Laureati in Italia: una realtà difficile tra opportunità limitate e delusioni
In Italia la laurea non basta più. Il tasso di occupazione dei 25-34enni con titolo terziario è precipitato al 72%, penultimo in Europa! Molti giovani, bruciati da aspettative deluse, guardano già oltre confine.
Laureati in Italia: pochi, sovraqualificati e disillusi
L’overqualification sfiora il 25%: troppi laureati ricoprono mansioni che richiederebbero solo un diploma.
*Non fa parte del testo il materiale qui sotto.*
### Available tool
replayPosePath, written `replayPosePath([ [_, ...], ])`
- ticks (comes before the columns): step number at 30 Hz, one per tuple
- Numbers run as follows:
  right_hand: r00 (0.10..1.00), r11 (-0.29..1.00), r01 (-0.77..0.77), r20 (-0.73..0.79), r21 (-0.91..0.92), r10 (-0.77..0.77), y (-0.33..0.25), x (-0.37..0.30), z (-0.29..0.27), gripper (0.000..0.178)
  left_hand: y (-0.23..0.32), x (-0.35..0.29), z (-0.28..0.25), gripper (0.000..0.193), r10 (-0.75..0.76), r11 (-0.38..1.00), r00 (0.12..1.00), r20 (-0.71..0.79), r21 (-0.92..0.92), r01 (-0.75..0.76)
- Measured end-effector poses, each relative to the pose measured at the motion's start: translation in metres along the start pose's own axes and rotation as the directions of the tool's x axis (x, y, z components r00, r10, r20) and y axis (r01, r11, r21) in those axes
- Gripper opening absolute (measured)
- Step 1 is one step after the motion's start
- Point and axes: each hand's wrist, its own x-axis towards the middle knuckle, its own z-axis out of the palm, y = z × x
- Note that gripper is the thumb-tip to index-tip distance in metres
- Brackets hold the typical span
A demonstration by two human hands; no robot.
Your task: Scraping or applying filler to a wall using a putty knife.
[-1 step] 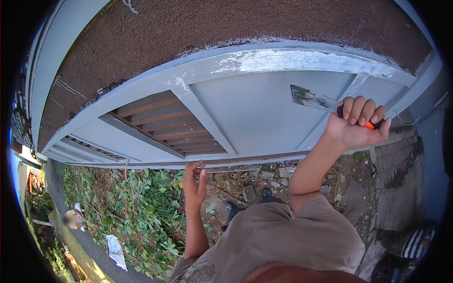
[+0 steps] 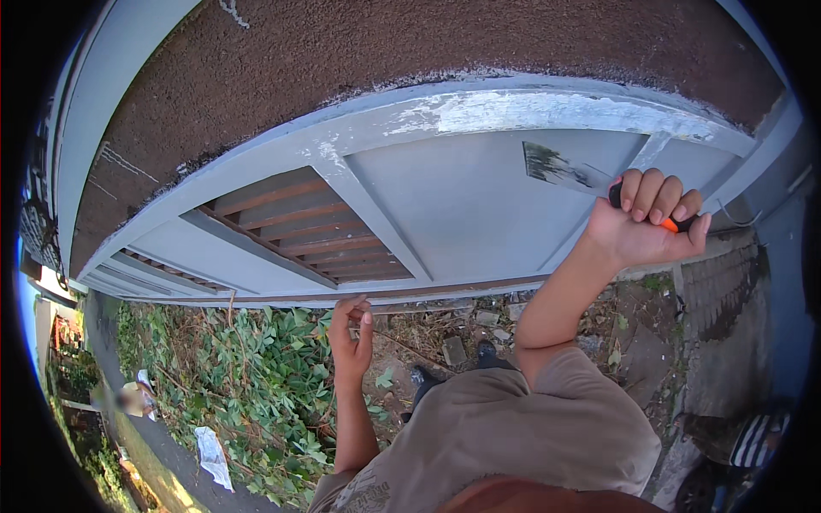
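My right hand [image 2: 647,214] is closed around the black and orange handle of a putty knife [image 2: 564,168]. Its wide metal blade points left, with dark smears on it, in front of a pale grey-blue wall panel [image 2: 462,188] and a little below the frame rail [image 2: 530,112]. Along that rail the paint is patchy, with bare white stretches. My left hand [image 2: 351,335] is raised near the wall's lower edge. Its fingers are loosely bent, the thumb stands apart, and nothing shows in it.
Slatted louvres [image 2: 299,227] sit in the wall to the left, with rough brown wall [image 2: 410,43] above the rail. Leafy plants [image 2: 248,376] cover the ground at left, beside a white sheet [image 2: 212,457]. Stones [image 2: 453,350] lie near my feet. A paved strip [image 2: 727,342] runs at right.
The putty knife's blade has shifted slightly up and left. My left hand has barely moved.
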Motion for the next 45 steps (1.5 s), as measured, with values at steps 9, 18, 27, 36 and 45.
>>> replayPosePath([
  [9, 0.989, 0.946, 0.122, 0.039, 0.299, -0.14, 0.059, -0.037, 0.024, 0.035, -0.023, -0.027, -0.05, 0.023, -0.155, 0.979, 0.984, -0.09, 0.117, 0.165],
  [18, 0.991, 0.995, 0.099, 0.086, 0.0, -0.098, 0.095, -0.054, 0.039, 0.036, -0.035, -0.019, -0.07, 0.025, -0.175, 0.974, 0.982, -0.074, 0.132, 0.183],
  [27, 0.917, 0.978, 0.198, 0.365, -0.061, -0.162, 0.1, -0.068, 0.039, 0.034, -0.041, -0.014, -0.076, 0.025, -0.188, 0.974, 0.982, -0.036, 0.124, 0.191],
  [36, 0.833, 0.923, 0.378, 0.409, 0.071, -0.372, 0.053, -0.064, 0.041, 0.036, -0.046, -0.018, -0.076, 0.027, -0.223, 0.97, 0.975, 0.001, 0.096, 0.222],
  [45, 0.796, 0.974, 0.224, 0.585, -0.047, -0.155, 0.077, -0.038, 0.026, 0.039, -0.038, -0.012, -0.066, 0.028, -0.204, 0.976, 0.978, -0.041, 0.076, 0.206],
])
Ciò alimenta frustrazione e riduce la produttività. Il baratro si allarga tra competenze acquisite e ruoli assegnati.
Lavoro giovanile e precariato: il primo impatto
La transizione dalle aule al lavoro è spesso un percorso a ostacoli. Il 40% dei neo-laureati firma contratti a termine inferiori a dodici mesi. Questa sensazione di provvisorietà mina l’entusiasmo e ritarda scelte di vita fondamentali!
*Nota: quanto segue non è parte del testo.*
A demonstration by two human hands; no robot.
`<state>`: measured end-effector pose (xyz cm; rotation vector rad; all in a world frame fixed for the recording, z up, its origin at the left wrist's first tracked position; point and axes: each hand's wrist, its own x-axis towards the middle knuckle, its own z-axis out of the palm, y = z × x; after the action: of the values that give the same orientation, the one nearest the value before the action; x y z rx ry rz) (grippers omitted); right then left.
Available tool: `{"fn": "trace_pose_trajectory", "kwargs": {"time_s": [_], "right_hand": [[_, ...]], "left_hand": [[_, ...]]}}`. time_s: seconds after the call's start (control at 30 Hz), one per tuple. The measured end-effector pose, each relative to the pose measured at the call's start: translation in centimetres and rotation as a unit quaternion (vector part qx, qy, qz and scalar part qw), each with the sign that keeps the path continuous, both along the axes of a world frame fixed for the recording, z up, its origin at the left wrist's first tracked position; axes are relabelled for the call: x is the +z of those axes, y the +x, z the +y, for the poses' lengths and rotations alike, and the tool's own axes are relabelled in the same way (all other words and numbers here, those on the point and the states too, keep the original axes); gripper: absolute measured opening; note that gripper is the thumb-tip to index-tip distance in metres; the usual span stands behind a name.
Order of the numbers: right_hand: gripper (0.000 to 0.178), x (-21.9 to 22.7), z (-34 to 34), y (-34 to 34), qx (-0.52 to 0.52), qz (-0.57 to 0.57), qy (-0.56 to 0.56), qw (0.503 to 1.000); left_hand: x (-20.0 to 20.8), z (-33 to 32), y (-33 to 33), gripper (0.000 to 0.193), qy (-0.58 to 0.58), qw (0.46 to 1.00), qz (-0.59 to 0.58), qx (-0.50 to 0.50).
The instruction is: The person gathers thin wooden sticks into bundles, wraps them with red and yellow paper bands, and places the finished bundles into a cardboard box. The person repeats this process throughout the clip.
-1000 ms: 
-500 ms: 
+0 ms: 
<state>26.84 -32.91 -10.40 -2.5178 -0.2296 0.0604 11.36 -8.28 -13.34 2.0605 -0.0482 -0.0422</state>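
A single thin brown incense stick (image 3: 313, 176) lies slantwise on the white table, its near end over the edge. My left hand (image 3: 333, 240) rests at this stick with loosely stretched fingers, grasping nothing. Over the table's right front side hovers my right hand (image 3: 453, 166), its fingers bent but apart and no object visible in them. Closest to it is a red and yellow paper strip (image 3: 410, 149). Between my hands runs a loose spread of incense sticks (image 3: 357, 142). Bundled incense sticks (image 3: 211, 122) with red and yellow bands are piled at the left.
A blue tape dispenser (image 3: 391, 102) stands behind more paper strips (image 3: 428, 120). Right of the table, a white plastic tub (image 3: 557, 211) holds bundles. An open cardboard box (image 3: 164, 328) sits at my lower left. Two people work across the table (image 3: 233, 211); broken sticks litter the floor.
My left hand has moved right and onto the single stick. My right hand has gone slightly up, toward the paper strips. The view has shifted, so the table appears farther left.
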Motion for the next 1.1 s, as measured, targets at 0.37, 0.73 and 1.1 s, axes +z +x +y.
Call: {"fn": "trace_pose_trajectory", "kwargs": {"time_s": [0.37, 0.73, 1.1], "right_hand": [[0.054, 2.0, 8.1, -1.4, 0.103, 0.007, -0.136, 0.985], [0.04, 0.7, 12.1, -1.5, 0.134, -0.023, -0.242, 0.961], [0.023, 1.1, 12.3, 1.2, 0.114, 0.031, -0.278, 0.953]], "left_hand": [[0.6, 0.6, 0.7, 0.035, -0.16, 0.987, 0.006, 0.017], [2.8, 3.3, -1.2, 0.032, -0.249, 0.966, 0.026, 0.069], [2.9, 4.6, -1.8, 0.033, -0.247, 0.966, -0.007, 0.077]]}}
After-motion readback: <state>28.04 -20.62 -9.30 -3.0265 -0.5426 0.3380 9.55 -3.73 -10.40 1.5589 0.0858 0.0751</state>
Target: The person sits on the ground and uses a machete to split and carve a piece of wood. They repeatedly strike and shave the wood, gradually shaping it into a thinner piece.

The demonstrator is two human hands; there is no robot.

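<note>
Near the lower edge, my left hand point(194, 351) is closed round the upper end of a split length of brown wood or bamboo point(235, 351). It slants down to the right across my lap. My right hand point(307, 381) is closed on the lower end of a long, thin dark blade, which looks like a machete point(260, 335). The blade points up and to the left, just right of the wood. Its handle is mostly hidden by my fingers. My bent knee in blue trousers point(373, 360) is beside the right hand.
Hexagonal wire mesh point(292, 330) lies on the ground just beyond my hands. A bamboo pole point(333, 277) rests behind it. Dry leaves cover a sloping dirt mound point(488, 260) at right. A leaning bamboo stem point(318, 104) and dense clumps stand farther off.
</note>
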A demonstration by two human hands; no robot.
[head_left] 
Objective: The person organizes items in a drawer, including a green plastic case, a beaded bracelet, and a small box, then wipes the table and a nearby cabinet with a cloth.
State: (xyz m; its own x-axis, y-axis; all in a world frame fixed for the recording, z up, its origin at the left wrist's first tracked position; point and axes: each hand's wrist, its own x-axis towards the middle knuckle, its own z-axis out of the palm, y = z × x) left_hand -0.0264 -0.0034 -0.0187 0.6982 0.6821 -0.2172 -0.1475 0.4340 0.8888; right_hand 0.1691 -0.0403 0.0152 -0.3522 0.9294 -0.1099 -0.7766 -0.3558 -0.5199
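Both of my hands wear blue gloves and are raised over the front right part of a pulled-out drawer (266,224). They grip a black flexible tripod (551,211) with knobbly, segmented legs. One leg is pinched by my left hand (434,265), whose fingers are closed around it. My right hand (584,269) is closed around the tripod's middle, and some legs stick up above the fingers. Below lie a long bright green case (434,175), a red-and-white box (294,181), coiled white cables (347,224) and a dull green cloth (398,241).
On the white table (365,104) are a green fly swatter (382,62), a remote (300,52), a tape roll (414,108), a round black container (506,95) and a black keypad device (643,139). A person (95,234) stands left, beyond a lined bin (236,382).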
Stage non retribuiti e overqualification: un binomio tossico
Gli stage non retribuiti proliferano: uno su tre non prevede alcun rimborso spese. Il risultato? Giovani brillanti impegnati in lavori senza tutele, mentre le aziende godono di manodopera qualificata a costo zero. Un cortocircuito che svaluta il capitale umano.
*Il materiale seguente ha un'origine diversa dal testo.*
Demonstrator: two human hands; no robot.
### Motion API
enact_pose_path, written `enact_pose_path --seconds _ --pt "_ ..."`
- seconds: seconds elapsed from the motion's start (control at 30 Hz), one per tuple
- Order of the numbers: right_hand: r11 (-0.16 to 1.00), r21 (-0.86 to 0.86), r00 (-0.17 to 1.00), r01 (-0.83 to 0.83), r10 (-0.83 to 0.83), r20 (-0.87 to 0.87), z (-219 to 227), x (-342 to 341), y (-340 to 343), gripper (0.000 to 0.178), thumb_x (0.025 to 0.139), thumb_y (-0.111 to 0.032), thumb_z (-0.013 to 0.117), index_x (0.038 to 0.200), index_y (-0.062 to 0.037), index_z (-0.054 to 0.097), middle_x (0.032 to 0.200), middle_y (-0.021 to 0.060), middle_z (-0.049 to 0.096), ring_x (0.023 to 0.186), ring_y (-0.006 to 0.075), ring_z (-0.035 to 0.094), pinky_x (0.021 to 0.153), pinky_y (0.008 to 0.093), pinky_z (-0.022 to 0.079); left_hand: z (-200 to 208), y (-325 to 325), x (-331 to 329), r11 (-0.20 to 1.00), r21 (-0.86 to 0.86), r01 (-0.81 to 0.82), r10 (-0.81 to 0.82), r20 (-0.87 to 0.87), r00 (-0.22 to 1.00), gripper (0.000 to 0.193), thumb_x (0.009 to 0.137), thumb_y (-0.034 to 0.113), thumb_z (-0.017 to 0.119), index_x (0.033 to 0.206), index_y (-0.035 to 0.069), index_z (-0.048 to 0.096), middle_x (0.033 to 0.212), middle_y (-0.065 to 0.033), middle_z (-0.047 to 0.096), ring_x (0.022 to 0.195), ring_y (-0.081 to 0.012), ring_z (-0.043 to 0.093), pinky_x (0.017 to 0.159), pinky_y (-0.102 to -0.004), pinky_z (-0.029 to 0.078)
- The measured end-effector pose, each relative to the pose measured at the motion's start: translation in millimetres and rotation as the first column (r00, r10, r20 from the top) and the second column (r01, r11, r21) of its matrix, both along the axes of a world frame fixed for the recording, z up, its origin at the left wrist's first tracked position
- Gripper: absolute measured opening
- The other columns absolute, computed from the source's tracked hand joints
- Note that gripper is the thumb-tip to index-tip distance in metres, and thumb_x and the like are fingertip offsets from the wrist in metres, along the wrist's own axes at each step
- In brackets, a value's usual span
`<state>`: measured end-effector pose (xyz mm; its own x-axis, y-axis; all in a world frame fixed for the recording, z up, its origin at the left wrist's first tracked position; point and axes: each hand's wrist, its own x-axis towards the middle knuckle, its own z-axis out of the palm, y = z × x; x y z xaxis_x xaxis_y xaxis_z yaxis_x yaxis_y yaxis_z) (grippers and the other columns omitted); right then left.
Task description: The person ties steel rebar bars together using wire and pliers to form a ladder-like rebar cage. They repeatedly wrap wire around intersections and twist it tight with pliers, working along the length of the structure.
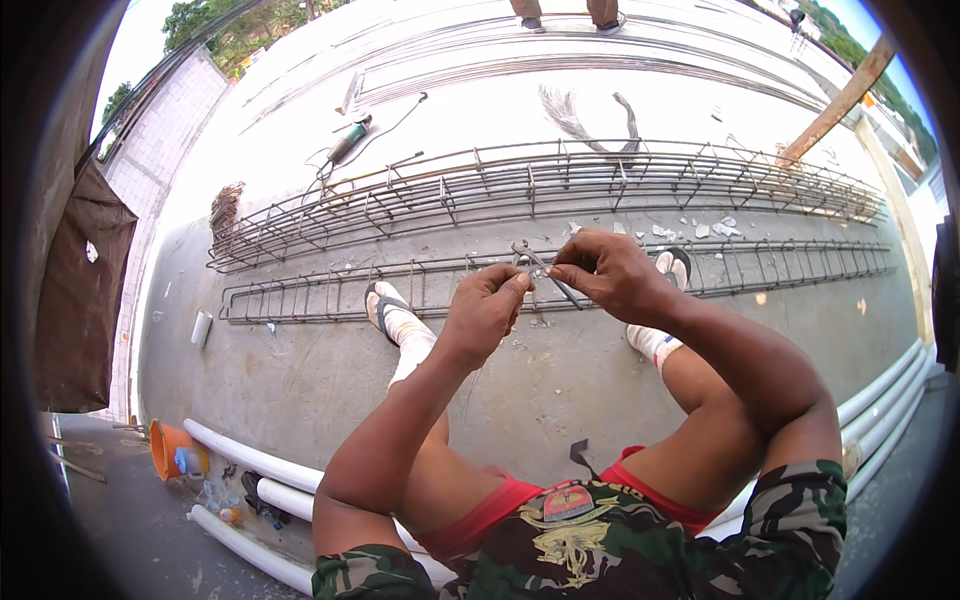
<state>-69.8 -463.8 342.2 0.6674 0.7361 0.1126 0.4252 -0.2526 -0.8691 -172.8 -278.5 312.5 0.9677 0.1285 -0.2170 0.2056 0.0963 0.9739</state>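
From my remote seat I saw both hands raised together above the concrete floor [300, 380]. The left hand [485, 310] had its fingers clenched, thumb and forefinger pinched on what looked like a thin wire [527, 292] — too fine for me to trace. The right hand [610, 272] was closed around a metal tying tool [545, 270], whose hooked tip sat between the two hands, just in front of the nearer rebar cage [320, 295]. That cage lay along the floor beyond the sandalled feet; a longer rebar cage [520, 185] lay behind it, well apart from the hands. White pipes [250, 460] ran beneath the thighs — an orange bucket [168, 445] stood at their left end.
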Motion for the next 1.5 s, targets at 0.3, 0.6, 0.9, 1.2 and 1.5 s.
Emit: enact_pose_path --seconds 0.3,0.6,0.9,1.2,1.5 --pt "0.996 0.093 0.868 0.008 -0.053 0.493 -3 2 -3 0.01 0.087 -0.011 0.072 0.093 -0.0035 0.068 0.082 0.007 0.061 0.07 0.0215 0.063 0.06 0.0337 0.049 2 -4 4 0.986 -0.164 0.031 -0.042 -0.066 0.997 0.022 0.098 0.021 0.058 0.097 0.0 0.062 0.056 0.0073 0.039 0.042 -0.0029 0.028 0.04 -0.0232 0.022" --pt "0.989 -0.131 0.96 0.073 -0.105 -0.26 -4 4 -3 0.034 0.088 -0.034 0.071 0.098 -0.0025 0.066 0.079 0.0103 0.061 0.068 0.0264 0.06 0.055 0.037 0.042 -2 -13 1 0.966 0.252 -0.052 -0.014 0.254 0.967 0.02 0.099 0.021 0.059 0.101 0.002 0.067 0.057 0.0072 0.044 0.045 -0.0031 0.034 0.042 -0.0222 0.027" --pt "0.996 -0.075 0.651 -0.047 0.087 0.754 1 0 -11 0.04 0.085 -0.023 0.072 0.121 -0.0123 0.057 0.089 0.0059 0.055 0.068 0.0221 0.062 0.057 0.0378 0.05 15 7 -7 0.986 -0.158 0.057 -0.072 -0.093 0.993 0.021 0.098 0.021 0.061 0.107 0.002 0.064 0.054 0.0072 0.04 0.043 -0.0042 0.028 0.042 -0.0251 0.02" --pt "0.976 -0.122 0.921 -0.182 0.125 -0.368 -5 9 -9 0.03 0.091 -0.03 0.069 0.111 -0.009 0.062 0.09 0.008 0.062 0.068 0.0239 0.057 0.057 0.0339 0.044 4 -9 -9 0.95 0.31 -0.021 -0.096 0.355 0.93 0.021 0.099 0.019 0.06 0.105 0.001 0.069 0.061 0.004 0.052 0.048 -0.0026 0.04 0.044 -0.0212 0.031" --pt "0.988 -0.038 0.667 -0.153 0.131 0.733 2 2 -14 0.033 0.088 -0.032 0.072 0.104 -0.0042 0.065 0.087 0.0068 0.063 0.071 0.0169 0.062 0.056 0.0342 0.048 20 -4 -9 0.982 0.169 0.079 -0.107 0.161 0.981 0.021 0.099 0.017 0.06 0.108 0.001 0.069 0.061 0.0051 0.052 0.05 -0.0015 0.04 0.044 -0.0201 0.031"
Cervelli in fuga: emigrazione che impoverisce il Paese
Dal 2010 oltre 500 000 laureati hanno scelto l’emigrazione. Regno Unito, Germania e Canada offrono salari medi superiori del 35% e stabilità contrattuale. Questa cervelli in fuga priva l’Italia di energie preziose e genera un vuoto generazionale nei settori hi-tech.
Università e aziende: un dialogo da rifondare
Molti atenei non monitorano l’evoluzione del mercato, così i corsi restano slegati dalle esigenze produttive. Alcuni poli, come Bologna e Padova, sperimentano però laboratori con imprese in cui gli studenti risolvono casi reali. L’integrazione precoce riduce la disoccupazione post-laurea del 15%.
Contratti a termine e aspettative deluse: serve un cambio di passo
Il 60% dei laureati under 35 resta intrappolato nel precariato. Politiche attive mirate, come incentivi fiscali per chi stabilizza, hanno già prodotto risultati in Spagna; replicarle potrebbe arginare l’emorragia. Senza interventi, la forbice tra formazione e realtà continuerà ad allargarsi?
Riconoscere il talento, pagarlo il giusto e offrirgli prospettive concrete non è un lusso, ma una necessità per la competitività nazionale. Ogni mese perso allontana una generazione intera dalle proprie radici e dal futuro del Paese.